DATA BLOCK:
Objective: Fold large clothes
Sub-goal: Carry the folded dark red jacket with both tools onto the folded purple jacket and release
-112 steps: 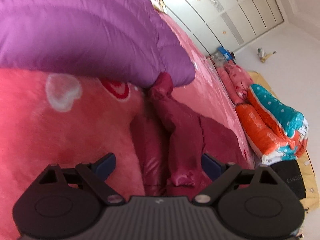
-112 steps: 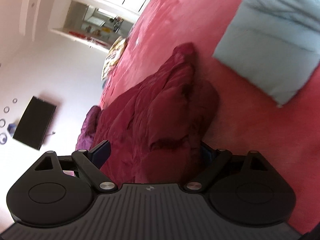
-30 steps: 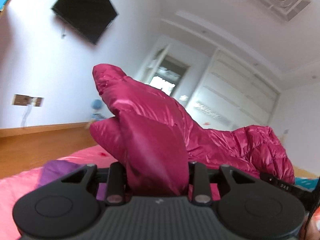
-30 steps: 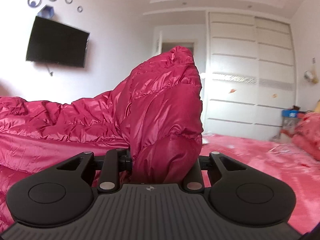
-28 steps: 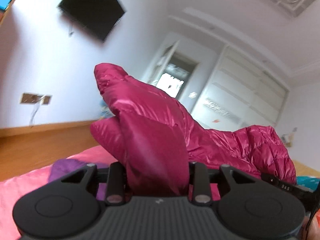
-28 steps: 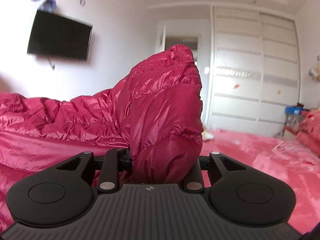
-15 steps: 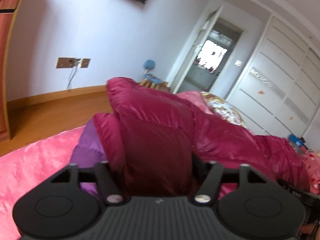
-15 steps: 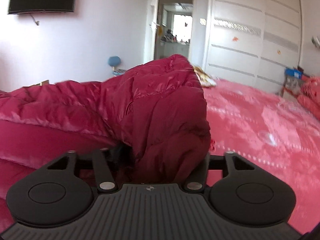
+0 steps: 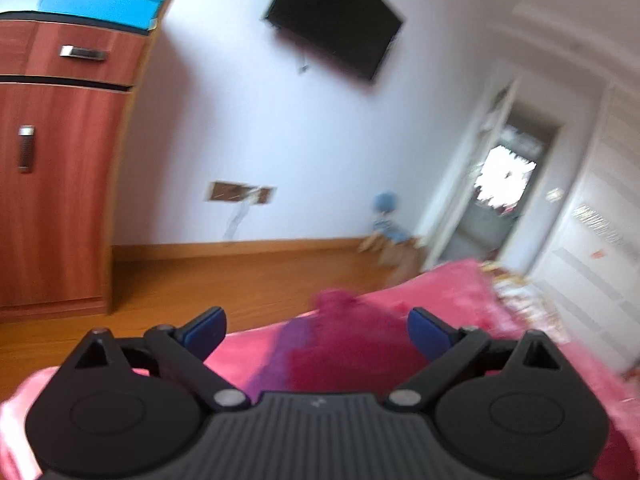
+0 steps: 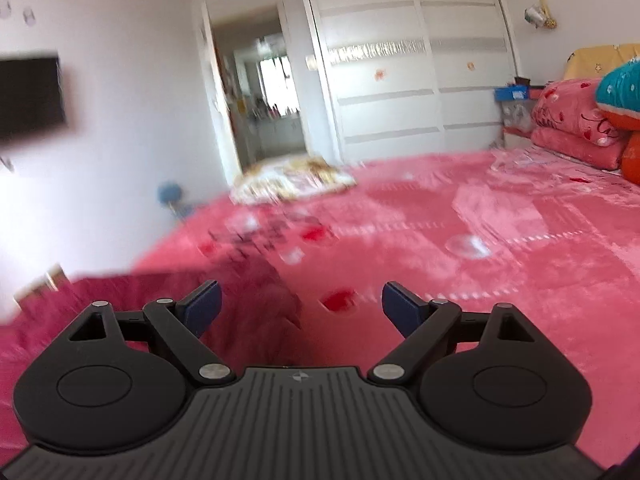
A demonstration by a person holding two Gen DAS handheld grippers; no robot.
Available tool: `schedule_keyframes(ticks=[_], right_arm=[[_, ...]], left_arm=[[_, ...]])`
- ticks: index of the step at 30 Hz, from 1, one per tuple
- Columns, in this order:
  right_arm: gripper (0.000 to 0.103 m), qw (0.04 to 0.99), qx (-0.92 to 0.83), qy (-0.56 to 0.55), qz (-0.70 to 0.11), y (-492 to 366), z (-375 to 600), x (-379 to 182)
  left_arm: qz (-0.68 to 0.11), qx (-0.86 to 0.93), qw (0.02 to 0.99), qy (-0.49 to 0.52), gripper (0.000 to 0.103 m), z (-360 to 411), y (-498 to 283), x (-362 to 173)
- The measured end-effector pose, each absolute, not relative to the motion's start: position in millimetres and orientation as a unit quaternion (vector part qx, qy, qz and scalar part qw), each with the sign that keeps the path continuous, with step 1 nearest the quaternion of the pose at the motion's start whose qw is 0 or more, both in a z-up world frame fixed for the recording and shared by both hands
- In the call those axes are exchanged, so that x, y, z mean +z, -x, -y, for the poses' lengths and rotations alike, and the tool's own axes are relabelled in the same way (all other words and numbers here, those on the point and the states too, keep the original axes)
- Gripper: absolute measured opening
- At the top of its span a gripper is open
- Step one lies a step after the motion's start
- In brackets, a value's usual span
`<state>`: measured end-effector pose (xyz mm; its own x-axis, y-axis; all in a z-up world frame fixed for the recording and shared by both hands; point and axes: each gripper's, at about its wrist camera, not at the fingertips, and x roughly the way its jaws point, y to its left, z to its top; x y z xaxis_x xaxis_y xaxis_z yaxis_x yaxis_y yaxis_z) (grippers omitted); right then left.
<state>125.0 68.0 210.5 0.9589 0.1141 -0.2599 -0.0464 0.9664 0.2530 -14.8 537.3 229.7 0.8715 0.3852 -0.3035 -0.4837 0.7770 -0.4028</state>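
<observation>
Bedroom, pink bedspread (image 10: 500, 240) across bed. Crimson down jacket (image 9: 344, 344) lies on it, beside purple garment (image 9: 292, 340). Left gripper (image 9: 316, 326) and right gripper (image 10: 300, 306) opening wide, holding nothing. Fold looks laid; tidying likely remains.

One crimson jacket (image 9: 352, 344), one purple garment (image 9: 280, 356), two grippers (image 9: 316, 330) (image 10: 300, 304), one television (image 9: 334, 16), one wooden cabinet (image 9: 56, 184), one pink bedspread (image 10: 500, 248), one open doorway (image 10: 260, 96).
</observation>
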Motion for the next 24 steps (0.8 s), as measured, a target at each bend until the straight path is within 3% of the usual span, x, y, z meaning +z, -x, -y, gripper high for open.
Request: schedule_keyframes(ticks=[7,14,24], right_arm=[[0.103,0.971,0.168,-0.083,-0.15,-146,-106,203],[0.103,0.959,0.135,-0.035,-0.246,-191,-132,169],[0.103,0.953,0.122,-0.053,-0.272,-204,-139,139]], left_arm=[[-0.111,0.137,0.963,0.206,0.1,-497,-23,218],[-0.202,0.169,0.959,0.107,0.1,-470,-59,183],[-0.196,0.18,0.961,0.077,0.102,-463,-61,165]])
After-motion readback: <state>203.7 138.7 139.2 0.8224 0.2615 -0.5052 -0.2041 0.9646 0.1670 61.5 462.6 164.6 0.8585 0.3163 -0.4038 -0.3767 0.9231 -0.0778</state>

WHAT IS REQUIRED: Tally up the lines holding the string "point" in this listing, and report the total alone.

COMPLETED TASK: 2